We still believe that IPF represents a core focus market for the firm, especially with interim evidence already available that ‘4050 could positively impact lung function in IPF patients and not just slow down disease progression as other small-molecule drugs do, mainly Roche’s (ROG-SW, NR) Esbriet/pirfenidone and Boehringer Ingelheim’s (Private) Ofev/nintedanib, the latter potentially to be incorporated as a combination therapy with ‘4050 in pending Phase IIb testing, as originally proposed. We still believe that valuation comparisons to Esbriet developer InterMune (US$8.3B by Roche in Aug/14) provides an attractive valuation reference that could become increasingly relevant once Phase IIb data are available.

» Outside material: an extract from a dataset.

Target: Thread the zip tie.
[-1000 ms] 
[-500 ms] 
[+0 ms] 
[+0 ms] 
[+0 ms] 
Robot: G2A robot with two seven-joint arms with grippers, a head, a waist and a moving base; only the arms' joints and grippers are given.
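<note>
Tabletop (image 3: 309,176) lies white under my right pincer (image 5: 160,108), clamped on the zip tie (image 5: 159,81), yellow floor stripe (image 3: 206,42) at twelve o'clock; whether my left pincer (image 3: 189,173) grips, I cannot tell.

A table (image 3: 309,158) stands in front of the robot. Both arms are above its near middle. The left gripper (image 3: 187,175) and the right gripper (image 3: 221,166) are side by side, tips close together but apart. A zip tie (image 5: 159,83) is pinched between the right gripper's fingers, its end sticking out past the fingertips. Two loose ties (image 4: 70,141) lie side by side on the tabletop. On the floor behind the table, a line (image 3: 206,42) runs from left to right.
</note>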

Summary & valuation: But with only $7.3M on the balance sheet and a quarterly operating cash loss that while trending downward during FH218 was still considerable in FQ418 at ($19.0M), we believe unambiguously high financial risk coupled with extension of clinical/regulatory timelines on Ryplazim/plasminogen and PBI-4050 beyond our previous expectations, we are shifting our rating from Speculative Buy to Hold, while simultaneously reducing our price target from $0.60 to $0.25, with valuation still based on multiples of revised F2025 adjusted EBITDA/fd EPS forecasts as shown in Exhibits 1 & 2. Our share-based projections are still based on fully-diluted S/O of 910.3M, though we are mindful that capital structure revisions could be pending if the firm seeks to fund near-term operations through a combination of new partnership-derived capital and equity capital. At current levels, our revised PT corresponds to a one-year return of 4.2%.